Intel (INTC $13) confirmed 4Q revenues fell 23% to $8.2 billion and said EPS fell 89% to $0.04 per share, matching the Street's reduced forecast amid falling worldwide demand. The Dow component and leading maker of microprocessors for PCs said that due to the uncertain environment and limited visibility, it will not provide a revenue outlook at this time. But for internal purposes it is planning for revenue in the "vicinity of $7 billion." The gross margin is expected to fall from 4Q's 53% to the low 40s. Intel said "snap-back" demand is unlikely in the current downturn but gross margins will probably return to the historic range in 2H09.
Subsiding inflation
Led by an 8.3% drop in energy, the Consumer Price Index fell 0.7% in December, less than an expected decline of 0.9% per Bloomberg. The core rate, which strips out food and energy, was unchanged and just below the forecast of 0.1%. The three-month compounded annual rate of core inflation is now -0.3%, indicating that the steep recession that has engulfed the US economy has brought core inflation to roughly zero in a very short time. Year-over-year (y/y), core inflation fell from 2.0% to 1.8%. The headline rate fell from 1.1% y/y to 0.1%.
Industrial production and capacity utilization for December will be released just before the market opens. A 1.0% drop in production is expected and capacity utilization is forecast to decline from 75.4% to 74.5% as businesses cut back amid rising inventories and declining sales. Also, look for preliminary University of Michigan consumer sentiment at 10 a.m. ET. A drop from 60.1 to 59.0 is expected.
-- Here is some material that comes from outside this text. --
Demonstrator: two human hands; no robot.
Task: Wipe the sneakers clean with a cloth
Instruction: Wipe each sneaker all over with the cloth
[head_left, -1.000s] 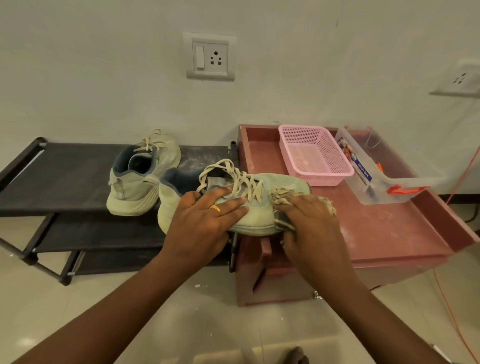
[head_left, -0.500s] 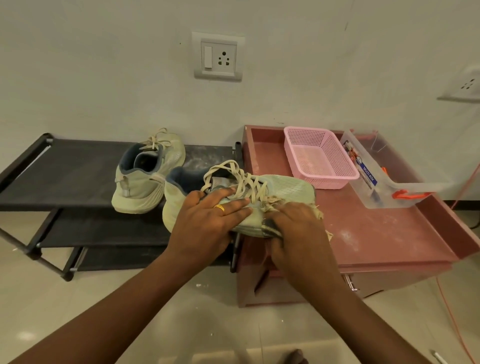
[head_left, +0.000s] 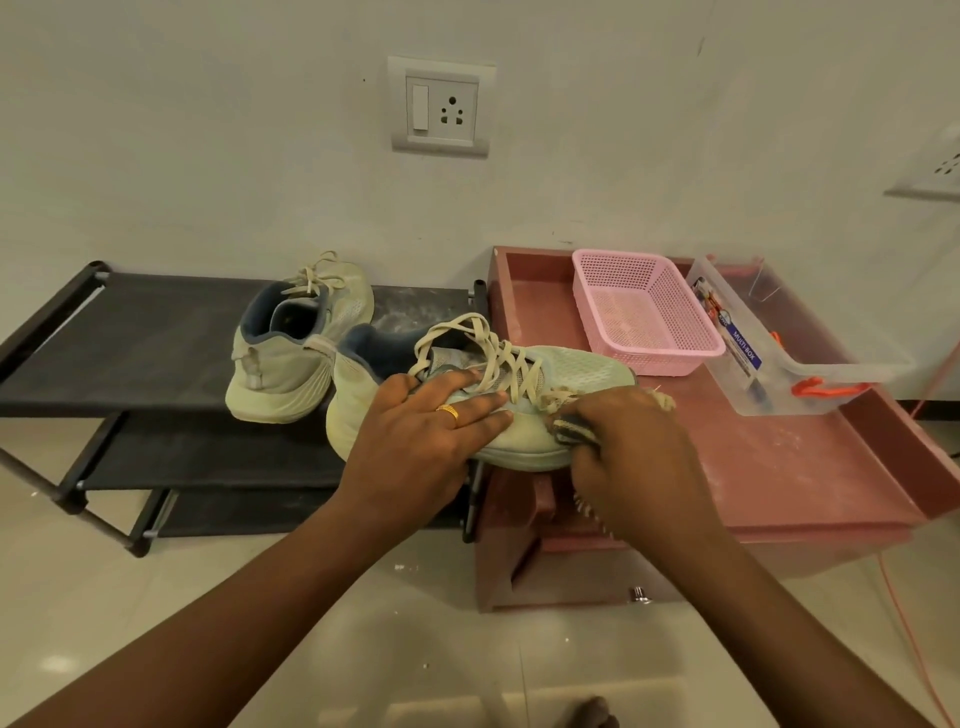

Treasuries are solidly lower amid the improvement in equities. The bond market will close at 2 p.m. ET today in observance of the Martin Luther King holiday on Monday. The stock and bond markets will be closed on Monday.
Europe powers ahead
A fresh injection of capital into Bank of America is brightening spirits in Europe, helping shares register sharp gains and snap a seven-day losing streak. Banking stocks are pushing ahead on the news, while the mining and steel sectors are among the biggest gainers in afternoon action. Retail is also receiving strong support after the Dutch supermarket Royal Ahold (AHONY $11) reported 4Q sales that came in at the top end of the Street's estimates, and Carrefour (CRERF $34 ), the world's second biggest retailer, is also rising despite reporting the smallest rise in quarterly revenue growth in over five years amid cutbacks by consumers. Sales are expected to remain sluggish, the company said.
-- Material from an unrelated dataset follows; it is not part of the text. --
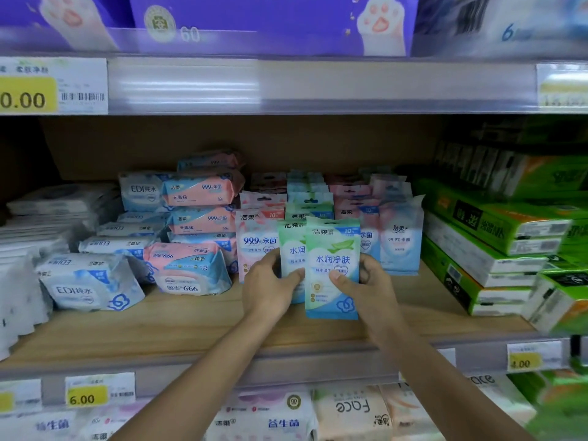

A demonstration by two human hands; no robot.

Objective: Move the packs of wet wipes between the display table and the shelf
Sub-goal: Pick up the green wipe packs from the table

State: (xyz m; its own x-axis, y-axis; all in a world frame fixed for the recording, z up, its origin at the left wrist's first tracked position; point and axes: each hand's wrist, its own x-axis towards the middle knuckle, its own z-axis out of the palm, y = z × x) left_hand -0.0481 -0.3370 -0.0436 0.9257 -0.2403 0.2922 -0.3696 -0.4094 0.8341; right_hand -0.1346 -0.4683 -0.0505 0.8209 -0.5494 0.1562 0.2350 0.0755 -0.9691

US plan to support BoA ignites Tokyo advance
The US government's plan to assist Bank of America and short covering sparked strong gains in Tokyo, with the Nikkei 225 Index closing up 2.6%. Banking stocks warmed to the news that Banks of America will receive aid, while shares of Sony (SNE $23), Honda (HMC $21), and Toyota (TM $64) all posted strong gains as the yen weakened and aided exporters. Elsewhere, Sony Ericsson, a joint venture between Sony and Ericsson (ERIC $7), swung to a 4Q net loss of 187 million euros versus a 373 million euro profit a year ago. Sony Ericson said revenues fell and it shipped 24.2 million phones in the quarter, down from 30.8 million a year ago as the global recession hampered sales.
South Korea's LG Display (LPL $8) posted a record net loss in 4Q as a fine tied to price-fixing, falling demand, and falling prices pressured results of the world's second-largest maker of flat-panel LCD screens. The company said a recovery in demand seems difficult in 1Q but it looks as if the LCD market has passed the "worst phase" in December.